EXTRACTED DATA section start
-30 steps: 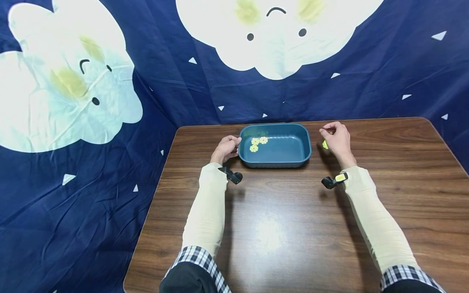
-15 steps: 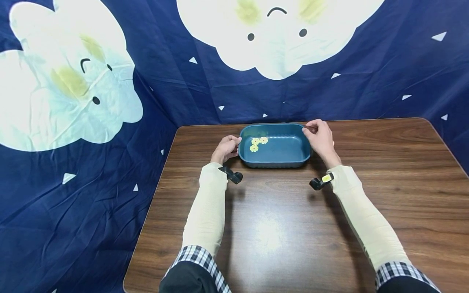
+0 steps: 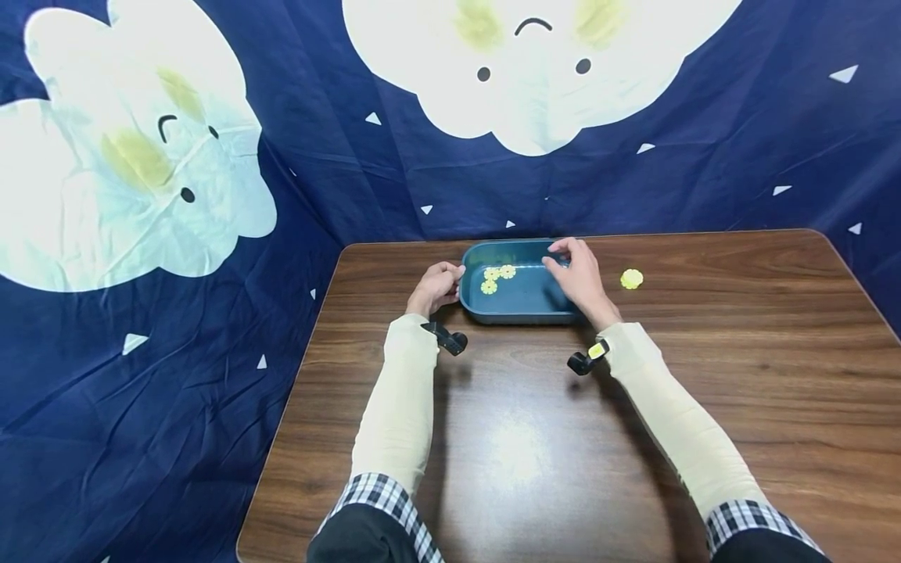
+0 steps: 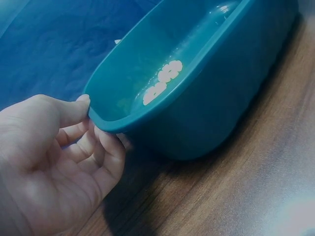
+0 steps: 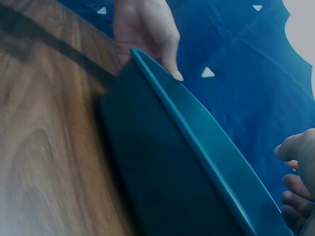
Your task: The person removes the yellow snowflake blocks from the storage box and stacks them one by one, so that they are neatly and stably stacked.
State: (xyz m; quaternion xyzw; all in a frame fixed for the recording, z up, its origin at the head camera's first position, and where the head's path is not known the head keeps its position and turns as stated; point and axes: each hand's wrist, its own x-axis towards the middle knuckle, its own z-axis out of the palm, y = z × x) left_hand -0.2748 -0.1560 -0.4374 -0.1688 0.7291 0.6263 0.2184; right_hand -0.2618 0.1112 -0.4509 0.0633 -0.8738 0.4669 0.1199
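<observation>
A blue-green rectangular basin stands near the table's back edge. Three yellow flower-shaped pieces lie in its left part. My left hand grips the basin's left end; in the left wrist view its thumb lies on the rim and its fingers curl below. Over the basin's right part hovers my right hand, thumb and forefinger bent toward each other. Whether something small sits between those fingertips is not clear; the right wrist view cuts the right hand off at the edge.
On the wooden table, right of the basin, lies a yellow scalloped piece or stack. A dark blue cloth with white clouds hangs close behind the table and along its left side. Black wrist cameras jut inward from both wrists.
My right hand has moved left, from beside the yellow piece across the basin's right rim to above its inside. The yellow piece on the table now shows fully. My left hand stays put.
</observation>
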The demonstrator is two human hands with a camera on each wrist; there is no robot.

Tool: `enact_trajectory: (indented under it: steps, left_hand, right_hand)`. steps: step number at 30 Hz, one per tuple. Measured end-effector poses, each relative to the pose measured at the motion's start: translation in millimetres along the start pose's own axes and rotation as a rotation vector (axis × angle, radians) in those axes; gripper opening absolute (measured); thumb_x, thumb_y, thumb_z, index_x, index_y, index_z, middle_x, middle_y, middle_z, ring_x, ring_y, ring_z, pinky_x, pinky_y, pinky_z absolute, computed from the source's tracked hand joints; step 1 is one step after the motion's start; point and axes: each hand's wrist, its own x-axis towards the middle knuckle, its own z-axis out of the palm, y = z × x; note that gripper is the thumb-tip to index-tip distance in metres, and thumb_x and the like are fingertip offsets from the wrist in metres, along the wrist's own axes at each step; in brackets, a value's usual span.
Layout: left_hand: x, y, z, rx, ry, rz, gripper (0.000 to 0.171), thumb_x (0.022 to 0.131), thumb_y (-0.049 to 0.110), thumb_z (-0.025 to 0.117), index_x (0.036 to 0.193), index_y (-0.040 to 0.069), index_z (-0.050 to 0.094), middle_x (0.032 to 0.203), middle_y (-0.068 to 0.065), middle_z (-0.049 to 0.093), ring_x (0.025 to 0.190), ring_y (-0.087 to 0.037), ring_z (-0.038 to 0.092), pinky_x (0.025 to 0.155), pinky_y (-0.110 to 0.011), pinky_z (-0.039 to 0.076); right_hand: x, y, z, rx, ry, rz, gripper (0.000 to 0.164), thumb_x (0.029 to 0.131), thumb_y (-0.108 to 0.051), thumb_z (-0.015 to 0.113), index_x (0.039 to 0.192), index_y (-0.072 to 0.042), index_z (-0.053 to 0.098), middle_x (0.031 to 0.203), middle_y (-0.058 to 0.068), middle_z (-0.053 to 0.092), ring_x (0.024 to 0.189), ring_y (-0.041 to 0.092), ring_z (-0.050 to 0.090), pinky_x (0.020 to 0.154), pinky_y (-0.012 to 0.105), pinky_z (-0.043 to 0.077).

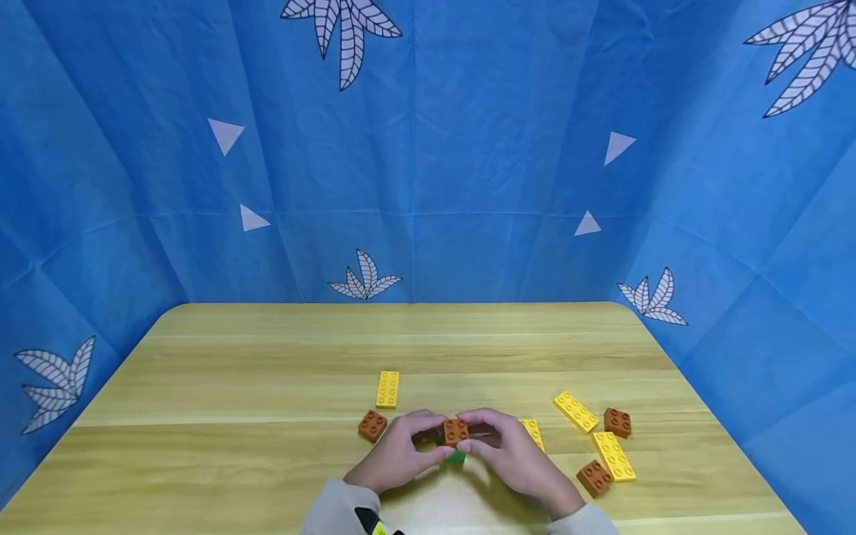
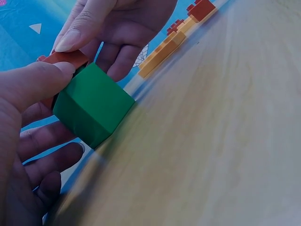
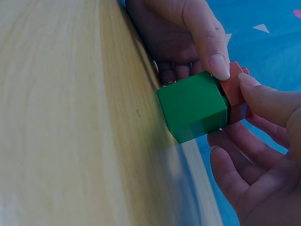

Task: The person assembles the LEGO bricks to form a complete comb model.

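Both hands meet over the near middle of the table. A small reddish-brown toy brick with studs on top is pinched between the left hand and the right hand, thumbs on its near side. Under it is a taller, smooth-sided green block, its lower edge at the table top in both wrist views. A thin dark gap shows between the brick and the green block in the right wrist view. The other fingers of each hand curve loosely beside and behind the pair.
Left of the hands lie a yellow brick and a brown brick. A yellow brick is partly hidden behind the right hand. Farther right are yellow bricks and brown bricks. Blue cloth hangs around the wooden table.
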Motion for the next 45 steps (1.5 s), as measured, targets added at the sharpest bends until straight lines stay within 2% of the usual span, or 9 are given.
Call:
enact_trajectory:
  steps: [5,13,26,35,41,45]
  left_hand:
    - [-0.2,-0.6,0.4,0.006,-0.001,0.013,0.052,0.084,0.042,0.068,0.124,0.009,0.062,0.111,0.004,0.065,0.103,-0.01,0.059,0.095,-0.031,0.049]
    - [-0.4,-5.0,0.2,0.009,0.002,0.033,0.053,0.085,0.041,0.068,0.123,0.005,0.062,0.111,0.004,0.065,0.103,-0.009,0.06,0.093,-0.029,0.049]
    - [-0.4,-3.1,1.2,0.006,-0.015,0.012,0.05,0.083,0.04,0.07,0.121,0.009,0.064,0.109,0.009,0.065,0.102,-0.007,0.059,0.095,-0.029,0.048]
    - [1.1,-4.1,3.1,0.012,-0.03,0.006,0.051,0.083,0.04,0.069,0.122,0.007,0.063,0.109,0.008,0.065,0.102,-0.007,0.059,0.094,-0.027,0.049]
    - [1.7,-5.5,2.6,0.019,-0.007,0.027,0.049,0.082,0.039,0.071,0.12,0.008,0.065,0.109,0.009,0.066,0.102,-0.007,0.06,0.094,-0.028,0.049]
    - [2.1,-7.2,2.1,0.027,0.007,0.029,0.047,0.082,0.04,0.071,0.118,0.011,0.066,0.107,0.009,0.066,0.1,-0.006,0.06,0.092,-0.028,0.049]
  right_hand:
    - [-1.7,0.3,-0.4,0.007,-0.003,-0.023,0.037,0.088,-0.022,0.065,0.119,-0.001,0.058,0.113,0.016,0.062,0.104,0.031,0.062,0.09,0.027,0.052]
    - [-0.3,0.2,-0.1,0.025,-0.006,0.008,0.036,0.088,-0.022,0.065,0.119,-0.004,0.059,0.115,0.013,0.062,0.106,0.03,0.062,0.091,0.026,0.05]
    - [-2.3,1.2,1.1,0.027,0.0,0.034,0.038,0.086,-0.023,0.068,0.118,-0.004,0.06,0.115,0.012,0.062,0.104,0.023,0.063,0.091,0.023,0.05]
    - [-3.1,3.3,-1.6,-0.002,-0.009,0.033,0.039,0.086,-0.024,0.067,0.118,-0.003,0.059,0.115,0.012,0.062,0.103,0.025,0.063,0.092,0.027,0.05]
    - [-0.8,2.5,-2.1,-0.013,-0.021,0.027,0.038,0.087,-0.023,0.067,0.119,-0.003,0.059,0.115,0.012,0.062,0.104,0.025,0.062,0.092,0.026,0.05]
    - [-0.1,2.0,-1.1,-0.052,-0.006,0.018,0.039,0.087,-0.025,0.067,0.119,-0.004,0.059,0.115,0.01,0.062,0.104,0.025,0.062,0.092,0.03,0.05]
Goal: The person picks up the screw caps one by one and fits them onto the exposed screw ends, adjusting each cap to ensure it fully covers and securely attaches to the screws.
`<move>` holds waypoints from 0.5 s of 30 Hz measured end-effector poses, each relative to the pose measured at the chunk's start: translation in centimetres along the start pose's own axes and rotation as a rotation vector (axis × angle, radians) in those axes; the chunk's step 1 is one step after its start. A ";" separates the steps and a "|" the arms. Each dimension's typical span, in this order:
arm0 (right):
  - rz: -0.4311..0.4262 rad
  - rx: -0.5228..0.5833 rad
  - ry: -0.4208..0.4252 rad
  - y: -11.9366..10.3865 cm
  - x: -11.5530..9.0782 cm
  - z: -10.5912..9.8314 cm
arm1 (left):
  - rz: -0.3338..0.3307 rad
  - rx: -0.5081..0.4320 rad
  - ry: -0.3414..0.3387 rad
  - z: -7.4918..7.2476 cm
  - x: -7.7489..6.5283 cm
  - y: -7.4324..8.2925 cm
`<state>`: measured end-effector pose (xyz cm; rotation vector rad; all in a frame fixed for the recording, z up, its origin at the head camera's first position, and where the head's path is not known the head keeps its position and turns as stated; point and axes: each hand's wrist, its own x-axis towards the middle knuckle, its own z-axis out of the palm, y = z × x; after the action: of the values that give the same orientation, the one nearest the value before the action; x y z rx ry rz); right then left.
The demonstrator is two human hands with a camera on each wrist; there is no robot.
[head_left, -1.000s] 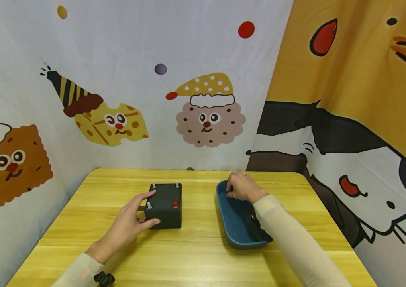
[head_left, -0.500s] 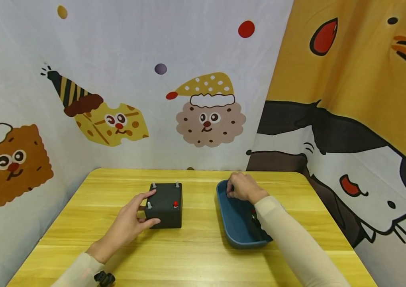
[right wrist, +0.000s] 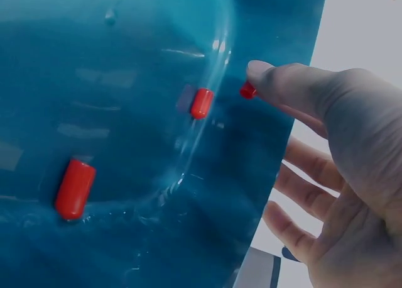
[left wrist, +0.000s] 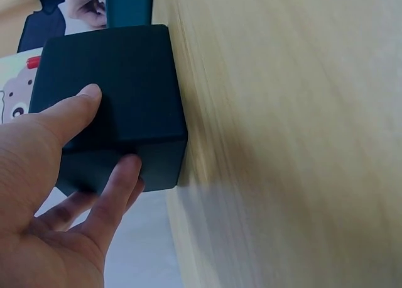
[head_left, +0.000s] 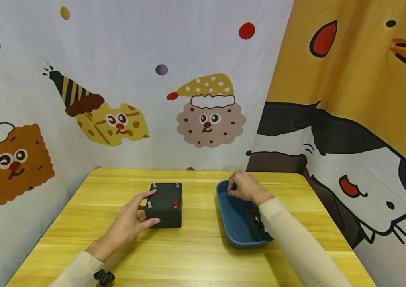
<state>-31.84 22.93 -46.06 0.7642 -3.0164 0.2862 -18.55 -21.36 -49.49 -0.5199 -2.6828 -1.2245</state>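
Observation:
My left hand (head_left: pixel 125 223) steadies a black box (head_left: pixel 165 195) on the table, thumb on its near face and fingers on its left side. Metal posts stand at the box's top corners; the near right one carries a red cap (head_left: pixel 175 203). My right hand (head_left: pixel 247 187) is over the far end of a blue tray (head_left: pixel 233 223). In the right wrist view, its thumb and index finger pinch a small red cap (right wrist: pixel 247 90). Two more red caps, one small (right wrist: pixel 201 104) and one larger (right wrist: pixel 75 189), lie in the tray.
Dark items (head_left: pixel 258 227) with a bit of red lie at the tray's near right end, partly behind my right sleeve (head_left: pixel 289 235). The wooden table (head_left: pixel 195 259) reaches back to a printed cloth (head_left: pixel 203 155).
My right hand and forearm have shifted slightly to the right over the tray. My left hand and the black box stay where they were.

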 end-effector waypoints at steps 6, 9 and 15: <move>-0.010 0.025 0.027 -0.2 -0.4 -0.5 | 0.002 0.004 -0.006 -0.2 0.0 0.0; -0.007 0.039 0.038 -0.2 -0.6 -0.7 | 0.002 0.009 -0.012 -0.2 0.0 0.0; -0.027 0.028 0.095 -0.9 -1.1 -1.4 | 0.002 0.002 -0.021 -0.3 0.1 -0.1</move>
<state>-30.54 22.94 -44.59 0.7700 -2.9171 0.3547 -18.68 -21.59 -49.33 -0.5379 -2.6993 -1.2227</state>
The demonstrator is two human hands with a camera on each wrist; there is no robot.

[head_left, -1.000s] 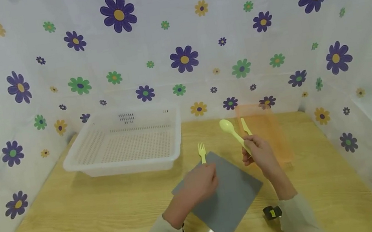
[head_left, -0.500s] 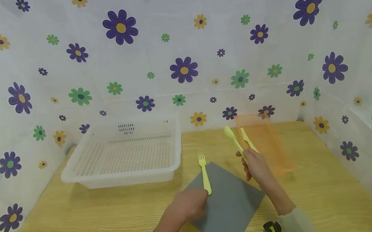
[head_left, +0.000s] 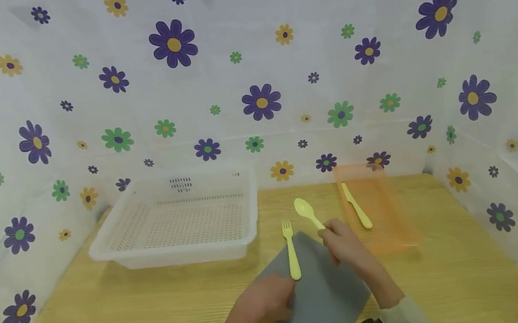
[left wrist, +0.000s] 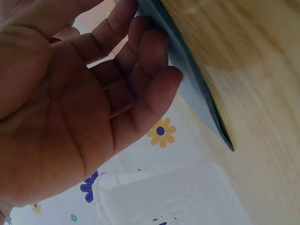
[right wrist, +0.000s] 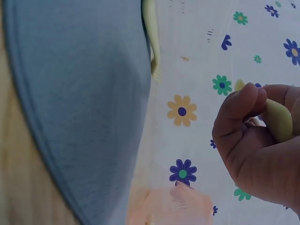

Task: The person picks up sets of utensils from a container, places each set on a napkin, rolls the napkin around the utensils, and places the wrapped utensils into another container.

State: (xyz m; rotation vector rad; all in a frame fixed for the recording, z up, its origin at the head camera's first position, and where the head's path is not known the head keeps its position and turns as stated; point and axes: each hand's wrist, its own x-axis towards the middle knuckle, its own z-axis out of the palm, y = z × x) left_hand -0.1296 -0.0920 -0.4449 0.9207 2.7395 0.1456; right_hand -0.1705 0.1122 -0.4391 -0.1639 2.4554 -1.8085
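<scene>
A yellow plastic fork (head_left: 293, 256) lies on the grey square cloth (head_left: 325, 301), tines pointing away past the cloth's far corner. Just left of the fork's handle end is my left hand (head_left: 269, 299), low over the cloth. In the left wrist view its fingers (left wrist: 140, 93) are loosely bent beside the cloth's edge, with nothing in the palm. My right hand (head_left: 345, 244) grips a yellow spoon (head_left: 304, 209) by its handle, bowl pointing up and left, above the cloth's right side. The handle end (right wrist: 277, 121) shows inside that hand in the right wrist view.
Behind on the right, an orange tray (head_left: 387, 209) has a yellow knife (head_left: 357, 207) in it. A white perforated basket (head_left: 177, 254) stands at the back left. Flower-patterned sheeting (head_left: 222, 78) encloses the wooden table (head_left: 112, 320) at the back and sides.
My left hand has let go of the fork, which now lies on the cloth. My right hand has carried the spoon leftward, away from the orange tray and toward the fork.
</scene>
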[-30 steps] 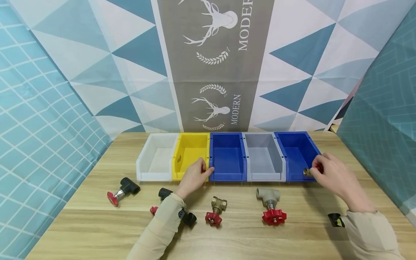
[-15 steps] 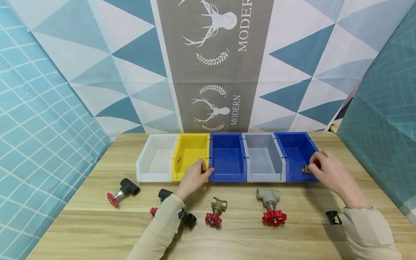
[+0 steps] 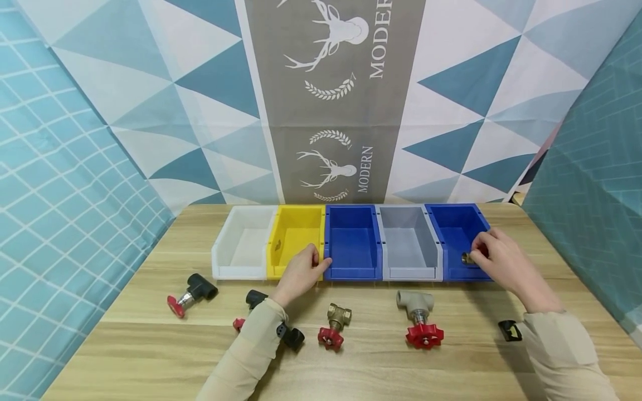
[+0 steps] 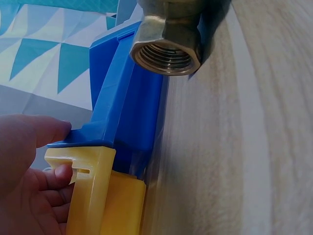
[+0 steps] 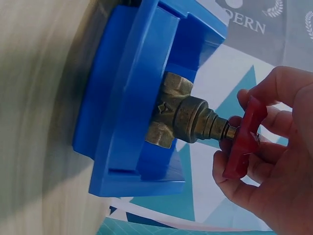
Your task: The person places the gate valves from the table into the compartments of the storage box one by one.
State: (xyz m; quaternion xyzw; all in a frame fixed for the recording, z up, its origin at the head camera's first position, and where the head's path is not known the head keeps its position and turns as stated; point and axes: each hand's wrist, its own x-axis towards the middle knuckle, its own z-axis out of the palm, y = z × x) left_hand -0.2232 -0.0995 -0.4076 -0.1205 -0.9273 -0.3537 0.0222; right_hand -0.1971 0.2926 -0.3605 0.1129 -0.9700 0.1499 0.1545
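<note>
My right hand (image 3: 506, 266) grips a brass valve (image 5: 188, 117) by its red handwheel (image 5: 243, 142), fingers and thumb curled round the wheel. In the right wrist view the brass body overlaps the opening of the far-right blue bin (image 5: 132, 98), behind its front wall. My left hand (image 3: 300, 274) is at the front corner where the yellow bin (image 3: 278, 273) meets the middle blue bin (image 3: 353, 273). The left wrist view has the thumb on the blue rim and the fingers curled at the yellow bin's edge (image 4: 90, 181).
A white bin (image 3: 238, 272) and a grey bin (image 3: 412, 272) complete the row. In front lie a second brass valve (image 3: 339, 316), a grey valve (image 3: 418, 303) and a black valve (image 3: 200, 287). Another black one (image 3: 256, 298) is partly under my left forearm. Patterned cloths hang behind.
My right hand has shifted left and slightly away from me, carrying the brass valve farther over the right blue bin. The left hand has stayed at the bin edges.
</note>
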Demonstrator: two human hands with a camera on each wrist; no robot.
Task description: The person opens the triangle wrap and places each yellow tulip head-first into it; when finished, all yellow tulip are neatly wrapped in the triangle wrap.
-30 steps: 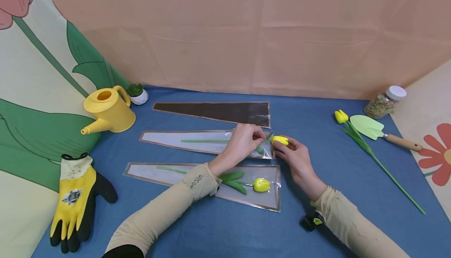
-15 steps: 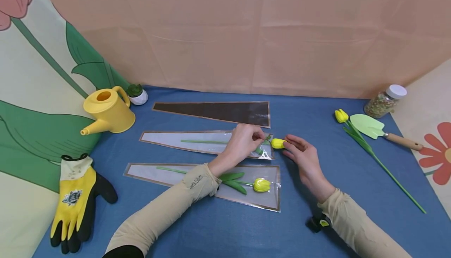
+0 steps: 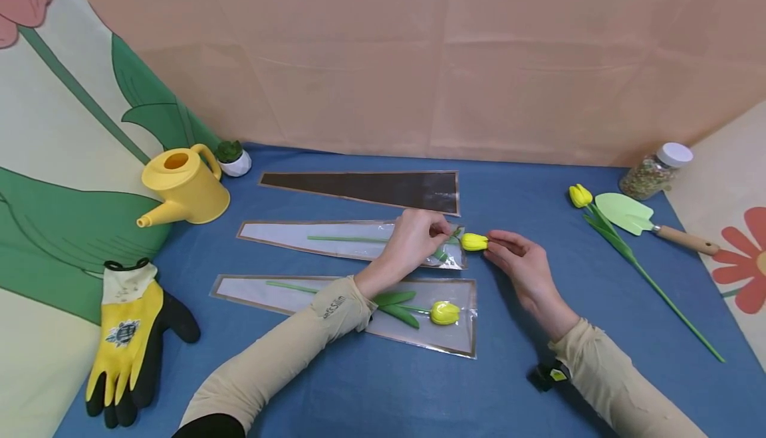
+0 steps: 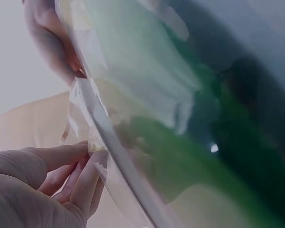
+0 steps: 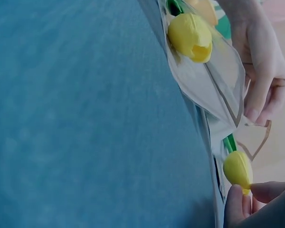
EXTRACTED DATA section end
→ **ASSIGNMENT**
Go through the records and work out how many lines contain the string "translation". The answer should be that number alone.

→ **SOLUTION TO THIS TASK**
2